The streamlined unevenness 120 may be formed on the top surface of the bus bar 110 to form an air cooling passage to cool the bus bar 110. At this time, a plurality of streamlined irregularities 120 may be formed on the upper surface of the bus bar 110, and each streamlined irregularity 120 may be formed in the longitudinal direction of the bus bar 110.

The booth bar 100 having a streamlined concavo-convex structure may further include a blowing fan 200.

The air blowing fan 200 generates cooling air to blow air to the streamlined protrusions 120 formed on the upper surface of the bus bar 110 to rapidly cool the heat generated by the current flowing through the bus bar 110, 110 can be lowered. A plurality of blowing fans 200 may be disposed around the booth bar 110. The blowing fan 200 may include a turbo blower, A propeller blower or the like may be used.

When the plurality of blowing fans 200 are arranged to face each other, the cooling winds generated by the respective blowing fans 200 collide with each other, and the cooling efficiency of the bus bars 110 may be lowered. Therefore, And may be disposed on the side surface of the bus bar 100 so as not to be seen.
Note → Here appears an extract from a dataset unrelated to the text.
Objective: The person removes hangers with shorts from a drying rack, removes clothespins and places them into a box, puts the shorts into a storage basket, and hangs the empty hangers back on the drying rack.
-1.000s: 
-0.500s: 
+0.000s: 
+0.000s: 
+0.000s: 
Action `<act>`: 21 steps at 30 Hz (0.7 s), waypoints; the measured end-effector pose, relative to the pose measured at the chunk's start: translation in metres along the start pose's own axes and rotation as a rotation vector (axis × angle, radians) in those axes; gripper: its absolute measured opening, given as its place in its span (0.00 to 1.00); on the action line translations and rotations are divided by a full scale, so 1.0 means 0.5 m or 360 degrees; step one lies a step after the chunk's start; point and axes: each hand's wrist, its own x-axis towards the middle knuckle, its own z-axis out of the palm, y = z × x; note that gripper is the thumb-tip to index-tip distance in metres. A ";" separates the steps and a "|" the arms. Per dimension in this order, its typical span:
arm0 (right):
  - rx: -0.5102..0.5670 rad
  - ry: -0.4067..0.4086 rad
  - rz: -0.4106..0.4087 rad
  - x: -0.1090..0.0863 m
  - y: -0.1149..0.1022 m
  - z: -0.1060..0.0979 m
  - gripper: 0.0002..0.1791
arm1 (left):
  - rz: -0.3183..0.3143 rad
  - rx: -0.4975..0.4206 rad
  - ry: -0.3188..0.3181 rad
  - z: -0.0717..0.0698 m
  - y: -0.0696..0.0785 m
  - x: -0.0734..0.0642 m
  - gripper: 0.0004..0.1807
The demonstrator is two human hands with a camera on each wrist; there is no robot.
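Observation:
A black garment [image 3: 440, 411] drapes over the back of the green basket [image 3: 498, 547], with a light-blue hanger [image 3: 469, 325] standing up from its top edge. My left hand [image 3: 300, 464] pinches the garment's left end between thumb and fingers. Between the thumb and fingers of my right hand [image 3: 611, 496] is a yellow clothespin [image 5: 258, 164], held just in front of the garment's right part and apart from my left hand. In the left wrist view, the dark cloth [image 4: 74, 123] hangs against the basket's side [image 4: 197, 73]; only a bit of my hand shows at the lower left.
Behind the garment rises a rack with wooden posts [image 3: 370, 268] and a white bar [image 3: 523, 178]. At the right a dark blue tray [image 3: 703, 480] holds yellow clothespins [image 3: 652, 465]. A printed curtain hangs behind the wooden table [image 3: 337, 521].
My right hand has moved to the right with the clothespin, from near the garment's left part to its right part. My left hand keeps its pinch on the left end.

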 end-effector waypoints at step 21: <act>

FIG. 2 is a perspective view explaining insertion of a heat radiation member into a bus bar having a streamlined concavo-convex structure shown in FIG. 1, and FIG. 3 is a cross-sectional view of a heat radiation member connected to a heat radiation member in a bus bar having a streamlined concavo- Is a perspective view explaining what has been done.

Referring to FIGS. 2 and 3, the bus bar 100 having a streamlined concavo-convex structure may further include a heat radiation member 300.

The heat dissipating member 300 is inserted into the convex portion of the streamlined protrusion 120 formed on the upper surface of the bus bar 110 and is capable of emitting heat generated from the bus bar 110. The plurality of heat dissipating members 300 may be inserted into the respective heat dissipating member grooves 301, and the plurality of heat dissipating members 300 may be fixed.

The heat dissipating member 300 may be made of a material such as copper, gold, silver, tungsten, or aluminum having a high thermal conductivity so as to emit heat generated from the bus bar 110.

In one embodiment, the heat dissipating member 300 may be formed of a heat dissipating fin having a shape of a circular bar, and the heat dissipating member 300 may be formed of a circular bar, But may be formed in a shape of a bar having a predetermined flatness rather than a shape.

A plurality of heat dissipating member grooves 301 may be formed on convex portions of the streamlined protrusions 120 formed on the upper surface of the bus bar 110. The depth of the heat dissipating member grooves 301 may be equal to the depth of the heat dissipating member 300 It can have a depth enough to be inserted and fixed. The heat dissipating member groove 301 may be formed to have the same diameter and the same diameter as the heat dissipating member 300.

At this time, the arrangement of the heat dissipating member grooves 301 may be variously arranged. For example, the heat dissipating member grooves 301 may be arranged in a line at regular intervals and staggered at regular intervals.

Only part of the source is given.